Washington Nationals
- Pitcher
- Born: January 6, 2003 (age 23) Coro, Falcón, Venezuela
- Bats: RightThrows: Right

MLB debut
- July 2, 2025, for the Washington Nationals

MLB statistics (through 2025 season)
- Win–loss record: 0–0
- Earned run average: 8.79
- Strikeouts: 10
- Stats at Baseball Reference

Teams
- Washington Nationals (2025);

= Andry Lara =

Venezuelan baseball player (born 2003)

Andry José Lara (born January 6, 2003) is a Venezuelan professional baseball pitcher in the Washington Nationals organization. He made his Major League Baseball (MLB) debut in 2025.

== Career ==
Lara trained at Zulia Academy as an amateur, overcoming knee problems as a youth and adding considerable velocity as he grew in strength. By age 16, his fastball could run up to 96 mph. MLB Pipeline considered him the sixteenth-best prospect in the 2019 international amateur free agent class and the best overall pitcher. The Washington Nationals signed Lara for a reported $1.25 million bonus on July 2, 2019. He was the Nationals' top-ranked international signee for the period. Lara did not appear for the organization in 2019, and did not play in a game in 2020 due to the cancellation of the minor league season because of the COVID-19 pandemic.

In 2021, Lara made his professional debut, advancing during the minor league season from the rookie–level Florida Complex League Nationals to the Low–A Fredericksburg Nationals while appearing primarily as a starting pitcher.

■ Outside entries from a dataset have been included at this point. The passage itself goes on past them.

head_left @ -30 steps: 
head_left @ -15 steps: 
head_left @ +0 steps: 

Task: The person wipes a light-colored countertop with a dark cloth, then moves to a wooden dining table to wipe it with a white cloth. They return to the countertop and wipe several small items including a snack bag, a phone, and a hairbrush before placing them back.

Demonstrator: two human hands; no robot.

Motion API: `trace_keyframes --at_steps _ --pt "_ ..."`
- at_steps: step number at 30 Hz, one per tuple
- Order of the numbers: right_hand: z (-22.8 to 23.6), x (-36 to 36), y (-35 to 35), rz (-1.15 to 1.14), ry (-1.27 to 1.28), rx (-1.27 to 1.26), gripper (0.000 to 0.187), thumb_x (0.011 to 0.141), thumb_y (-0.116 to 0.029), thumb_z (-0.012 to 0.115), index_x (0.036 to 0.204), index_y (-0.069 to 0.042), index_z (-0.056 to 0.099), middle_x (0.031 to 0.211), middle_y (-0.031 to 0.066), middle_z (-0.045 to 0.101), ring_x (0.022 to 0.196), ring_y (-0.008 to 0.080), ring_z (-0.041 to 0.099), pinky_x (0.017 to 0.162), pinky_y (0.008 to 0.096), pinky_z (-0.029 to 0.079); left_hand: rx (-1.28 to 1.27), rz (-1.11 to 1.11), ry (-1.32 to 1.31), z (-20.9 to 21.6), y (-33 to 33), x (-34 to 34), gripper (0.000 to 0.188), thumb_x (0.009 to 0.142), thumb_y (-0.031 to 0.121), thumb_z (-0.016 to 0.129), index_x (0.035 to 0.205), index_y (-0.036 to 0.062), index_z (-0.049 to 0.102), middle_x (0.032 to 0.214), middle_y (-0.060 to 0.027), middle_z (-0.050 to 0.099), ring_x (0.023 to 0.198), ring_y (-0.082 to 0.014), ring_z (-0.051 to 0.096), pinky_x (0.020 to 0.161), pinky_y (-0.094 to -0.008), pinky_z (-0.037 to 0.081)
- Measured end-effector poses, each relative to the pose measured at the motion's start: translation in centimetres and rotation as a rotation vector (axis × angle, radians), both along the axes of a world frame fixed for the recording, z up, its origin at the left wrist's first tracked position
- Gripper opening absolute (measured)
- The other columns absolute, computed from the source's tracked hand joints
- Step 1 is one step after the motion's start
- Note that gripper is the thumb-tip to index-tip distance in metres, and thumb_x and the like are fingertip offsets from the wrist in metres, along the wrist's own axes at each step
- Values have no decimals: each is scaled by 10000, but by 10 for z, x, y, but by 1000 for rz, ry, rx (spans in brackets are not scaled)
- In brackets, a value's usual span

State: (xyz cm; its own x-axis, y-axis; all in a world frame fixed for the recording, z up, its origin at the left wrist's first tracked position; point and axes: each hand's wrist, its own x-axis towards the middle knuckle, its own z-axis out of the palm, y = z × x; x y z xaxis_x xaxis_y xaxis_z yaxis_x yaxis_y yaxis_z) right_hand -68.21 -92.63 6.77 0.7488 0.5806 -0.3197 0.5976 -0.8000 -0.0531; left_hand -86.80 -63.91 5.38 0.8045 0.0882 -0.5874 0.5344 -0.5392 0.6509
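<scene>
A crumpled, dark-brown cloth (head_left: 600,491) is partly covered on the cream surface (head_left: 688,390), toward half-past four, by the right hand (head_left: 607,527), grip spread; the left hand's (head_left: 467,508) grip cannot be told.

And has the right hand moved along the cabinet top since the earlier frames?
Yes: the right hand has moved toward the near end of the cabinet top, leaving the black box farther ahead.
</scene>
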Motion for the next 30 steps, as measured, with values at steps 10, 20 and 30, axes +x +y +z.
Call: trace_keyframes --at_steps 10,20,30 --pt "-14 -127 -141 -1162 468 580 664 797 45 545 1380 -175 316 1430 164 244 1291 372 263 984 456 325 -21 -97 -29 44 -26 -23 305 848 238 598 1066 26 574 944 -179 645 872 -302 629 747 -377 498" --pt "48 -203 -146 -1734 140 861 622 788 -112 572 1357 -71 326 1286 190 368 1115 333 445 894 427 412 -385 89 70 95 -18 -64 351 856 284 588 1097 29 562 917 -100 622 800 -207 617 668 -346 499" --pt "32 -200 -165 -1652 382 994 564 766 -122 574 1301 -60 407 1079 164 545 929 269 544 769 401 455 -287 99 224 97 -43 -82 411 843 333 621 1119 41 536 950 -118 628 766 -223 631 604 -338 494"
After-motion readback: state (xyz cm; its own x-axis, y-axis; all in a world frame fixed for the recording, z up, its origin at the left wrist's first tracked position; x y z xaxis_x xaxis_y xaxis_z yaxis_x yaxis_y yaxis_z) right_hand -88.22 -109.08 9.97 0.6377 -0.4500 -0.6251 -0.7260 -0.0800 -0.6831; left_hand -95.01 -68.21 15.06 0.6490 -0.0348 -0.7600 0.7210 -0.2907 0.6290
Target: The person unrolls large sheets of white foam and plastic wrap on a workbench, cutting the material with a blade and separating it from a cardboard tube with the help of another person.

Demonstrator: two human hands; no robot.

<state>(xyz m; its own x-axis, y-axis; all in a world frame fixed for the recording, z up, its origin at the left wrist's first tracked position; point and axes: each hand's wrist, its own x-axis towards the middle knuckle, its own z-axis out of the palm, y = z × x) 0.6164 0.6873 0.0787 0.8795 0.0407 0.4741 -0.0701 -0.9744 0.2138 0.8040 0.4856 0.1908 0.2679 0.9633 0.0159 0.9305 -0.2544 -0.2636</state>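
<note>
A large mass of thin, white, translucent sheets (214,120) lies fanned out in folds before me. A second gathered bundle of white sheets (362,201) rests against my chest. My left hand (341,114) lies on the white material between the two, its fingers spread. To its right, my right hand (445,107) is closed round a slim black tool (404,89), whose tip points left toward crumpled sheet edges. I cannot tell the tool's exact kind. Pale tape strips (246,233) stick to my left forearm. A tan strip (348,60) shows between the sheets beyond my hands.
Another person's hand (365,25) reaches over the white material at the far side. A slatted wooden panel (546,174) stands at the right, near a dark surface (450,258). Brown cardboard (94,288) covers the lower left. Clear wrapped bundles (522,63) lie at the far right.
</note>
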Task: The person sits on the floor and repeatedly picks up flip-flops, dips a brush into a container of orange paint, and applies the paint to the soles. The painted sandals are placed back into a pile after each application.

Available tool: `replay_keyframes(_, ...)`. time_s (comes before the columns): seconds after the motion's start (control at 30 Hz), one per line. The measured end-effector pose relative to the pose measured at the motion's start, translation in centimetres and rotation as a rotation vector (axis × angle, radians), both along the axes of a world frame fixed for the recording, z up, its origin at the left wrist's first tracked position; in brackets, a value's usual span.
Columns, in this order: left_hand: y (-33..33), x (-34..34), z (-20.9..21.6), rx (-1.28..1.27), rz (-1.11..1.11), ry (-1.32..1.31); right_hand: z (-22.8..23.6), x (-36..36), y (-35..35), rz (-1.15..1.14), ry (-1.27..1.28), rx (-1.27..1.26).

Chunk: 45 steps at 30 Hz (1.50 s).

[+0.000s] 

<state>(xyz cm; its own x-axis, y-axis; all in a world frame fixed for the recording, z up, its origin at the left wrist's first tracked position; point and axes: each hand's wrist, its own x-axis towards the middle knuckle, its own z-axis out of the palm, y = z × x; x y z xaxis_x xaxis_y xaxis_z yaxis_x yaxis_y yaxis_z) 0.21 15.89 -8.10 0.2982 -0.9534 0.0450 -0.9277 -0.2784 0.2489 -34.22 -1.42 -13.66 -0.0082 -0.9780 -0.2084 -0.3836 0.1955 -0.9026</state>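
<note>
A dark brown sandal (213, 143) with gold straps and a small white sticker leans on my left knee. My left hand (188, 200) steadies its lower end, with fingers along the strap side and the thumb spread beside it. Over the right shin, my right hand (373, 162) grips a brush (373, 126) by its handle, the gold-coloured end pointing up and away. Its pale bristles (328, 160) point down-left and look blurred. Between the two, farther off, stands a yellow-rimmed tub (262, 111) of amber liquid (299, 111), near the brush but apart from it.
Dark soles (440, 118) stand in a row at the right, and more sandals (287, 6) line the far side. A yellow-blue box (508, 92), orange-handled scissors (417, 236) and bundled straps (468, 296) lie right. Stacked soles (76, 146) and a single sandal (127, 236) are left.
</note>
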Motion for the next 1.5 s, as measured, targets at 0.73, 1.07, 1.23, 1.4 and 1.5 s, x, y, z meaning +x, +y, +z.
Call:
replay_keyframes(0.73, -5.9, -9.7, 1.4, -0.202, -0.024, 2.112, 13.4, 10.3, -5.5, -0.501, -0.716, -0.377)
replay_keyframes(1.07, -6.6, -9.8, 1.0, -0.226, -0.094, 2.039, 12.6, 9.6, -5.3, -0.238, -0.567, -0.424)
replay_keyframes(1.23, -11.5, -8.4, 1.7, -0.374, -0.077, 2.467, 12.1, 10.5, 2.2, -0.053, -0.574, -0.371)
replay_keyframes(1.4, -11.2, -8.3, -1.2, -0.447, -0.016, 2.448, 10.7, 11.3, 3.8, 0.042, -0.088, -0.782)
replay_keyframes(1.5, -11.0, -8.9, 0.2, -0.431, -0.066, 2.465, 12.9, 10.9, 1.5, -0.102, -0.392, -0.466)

Lara made 23 starts for Single-A Fredericksburg in 2022, compiling a 3-8 record and 5.51 ERA with 105 strikeouts across 101 1/3 innings pitched. He spent the 2023 season with the High-A Wilmington Blue Rocks. In 23 starts for the team, Lara registered a 6-8 record and 4.58 ERA with 66 strikeouts across 98 1/3 innings pitched.

Lara spent the 2024 campaign with Wilmington and the Double–A Harrisburg Senators, compiling an 11–11 record and 3.34 ERA with 132 strikeouts across 134 2/3 innings pitched over 25 starts. On November 19, 2024, the Nationals added Lara to their 40-man roster to protect him from the Rule 5 draft.

Lara was optioned to the Triple-A Rochester Red Wings to begin the 2025 season. On April 20, 2025, Lara was promoted to the major leagues for the first time as the 27th man for Washington's doubleheader against the Colorado Rockies. He did not appear in either game and was optioned back to Rochester to the following day, becoming a phantom ballplayer. On July 2, Lara was promoted to the major leagues for a second time and made his major league debut. In nine appearances for Washington, he struggled to an 8.79 ERA with 10 strikeouts across 14 1/3 innings pitched.

On January 20, 2026, Lara was designated for assignment by the Nationals following the acquisition of Mickey Gasper. He cleared waivers and was sent outright to Rochester on January 27.

== Pitching profile ==
Lara is right-handed and was described by MLB Pipeline at the time of his signing as a potential future frontline starter. Along with a two-seam fastball that sits in the mid-90s, Lara throws a breaking ball and a changeup.